» EXERCISE DETAILS
Copy, from the data below, each line that has the word "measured".

» DATASET
—————

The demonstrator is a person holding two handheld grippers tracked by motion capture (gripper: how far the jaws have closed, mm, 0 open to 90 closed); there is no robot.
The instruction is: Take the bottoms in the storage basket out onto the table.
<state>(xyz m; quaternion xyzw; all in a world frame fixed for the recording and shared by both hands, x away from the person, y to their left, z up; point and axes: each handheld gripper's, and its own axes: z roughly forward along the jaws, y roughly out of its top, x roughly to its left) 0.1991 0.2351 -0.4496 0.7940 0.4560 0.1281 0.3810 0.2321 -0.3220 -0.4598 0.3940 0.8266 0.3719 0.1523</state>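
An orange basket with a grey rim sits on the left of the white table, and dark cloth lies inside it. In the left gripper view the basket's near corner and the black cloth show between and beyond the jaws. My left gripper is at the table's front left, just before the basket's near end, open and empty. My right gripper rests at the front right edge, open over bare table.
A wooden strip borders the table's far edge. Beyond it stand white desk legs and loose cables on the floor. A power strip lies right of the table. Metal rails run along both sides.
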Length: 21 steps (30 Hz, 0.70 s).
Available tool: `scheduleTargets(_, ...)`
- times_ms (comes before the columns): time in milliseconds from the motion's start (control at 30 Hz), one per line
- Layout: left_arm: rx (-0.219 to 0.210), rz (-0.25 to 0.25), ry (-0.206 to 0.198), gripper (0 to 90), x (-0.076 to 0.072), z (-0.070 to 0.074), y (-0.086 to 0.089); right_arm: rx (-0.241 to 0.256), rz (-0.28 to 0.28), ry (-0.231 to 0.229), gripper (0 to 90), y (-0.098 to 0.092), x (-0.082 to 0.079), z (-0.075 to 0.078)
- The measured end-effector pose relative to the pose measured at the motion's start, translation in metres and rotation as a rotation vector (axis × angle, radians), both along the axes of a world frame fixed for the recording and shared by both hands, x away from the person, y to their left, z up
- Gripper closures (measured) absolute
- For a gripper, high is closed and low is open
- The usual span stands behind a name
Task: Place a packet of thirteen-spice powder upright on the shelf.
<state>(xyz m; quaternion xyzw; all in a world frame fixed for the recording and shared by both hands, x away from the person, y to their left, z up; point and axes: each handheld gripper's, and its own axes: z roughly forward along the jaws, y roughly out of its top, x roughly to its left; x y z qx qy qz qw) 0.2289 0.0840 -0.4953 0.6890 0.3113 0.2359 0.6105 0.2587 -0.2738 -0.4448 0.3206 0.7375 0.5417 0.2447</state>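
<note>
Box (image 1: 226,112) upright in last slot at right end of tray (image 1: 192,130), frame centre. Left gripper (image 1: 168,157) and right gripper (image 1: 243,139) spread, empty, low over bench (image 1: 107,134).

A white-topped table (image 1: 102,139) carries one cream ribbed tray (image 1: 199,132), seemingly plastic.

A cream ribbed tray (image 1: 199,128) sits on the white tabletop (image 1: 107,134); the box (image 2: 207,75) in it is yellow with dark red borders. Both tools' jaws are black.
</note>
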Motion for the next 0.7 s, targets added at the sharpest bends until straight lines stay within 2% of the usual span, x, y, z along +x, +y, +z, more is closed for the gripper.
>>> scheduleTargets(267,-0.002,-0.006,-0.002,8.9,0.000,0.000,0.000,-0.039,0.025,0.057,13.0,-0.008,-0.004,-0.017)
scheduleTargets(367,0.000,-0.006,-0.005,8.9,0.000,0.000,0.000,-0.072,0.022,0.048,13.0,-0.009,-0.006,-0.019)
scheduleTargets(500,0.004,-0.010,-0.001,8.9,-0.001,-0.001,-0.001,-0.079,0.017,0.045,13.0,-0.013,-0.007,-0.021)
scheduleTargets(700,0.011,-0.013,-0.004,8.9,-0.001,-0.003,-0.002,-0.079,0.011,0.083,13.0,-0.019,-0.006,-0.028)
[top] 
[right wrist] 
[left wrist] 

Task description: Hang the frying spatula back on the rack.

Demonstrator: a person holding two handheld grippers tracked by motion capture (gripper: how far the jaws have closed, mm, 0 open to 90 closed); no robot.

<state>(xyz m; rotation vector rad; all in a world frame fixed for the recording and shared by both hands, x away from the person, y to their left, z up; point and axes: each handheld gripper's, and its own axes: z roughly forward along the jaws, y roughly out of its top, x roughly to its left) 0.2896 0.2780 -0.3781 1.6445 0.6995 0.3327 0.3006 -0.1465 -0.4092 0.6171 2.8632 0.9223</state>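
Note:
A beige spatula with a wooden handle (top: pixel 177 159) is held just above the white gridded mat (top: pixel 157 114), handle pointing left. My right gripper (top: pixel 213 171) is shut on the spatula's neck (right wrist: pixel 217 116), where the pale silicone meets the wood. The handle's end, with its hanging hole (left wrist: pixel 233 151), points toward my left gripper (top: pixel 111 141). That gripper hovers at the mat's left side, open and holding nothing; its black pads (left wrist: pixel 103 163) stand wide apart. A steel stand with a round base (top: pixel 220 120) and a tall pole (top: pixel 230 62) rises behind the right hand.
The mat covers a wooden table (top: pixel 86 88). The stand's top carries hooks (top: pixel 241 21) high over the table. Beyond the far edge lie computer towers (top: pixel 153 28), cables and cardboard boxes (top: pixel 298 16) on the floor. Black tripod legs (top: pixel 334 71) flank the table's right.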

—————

» TASK SOLUTION
- The measured end-effector pose relative to the pose measured at the motion's start, translation in metres and rotation as a rotation vector (axis × angle, radians), both along the axes of a world frame fixed for the recording and shared by both hands, x away from the person, y to their left, z up
- Gripper closures (measured) absolute

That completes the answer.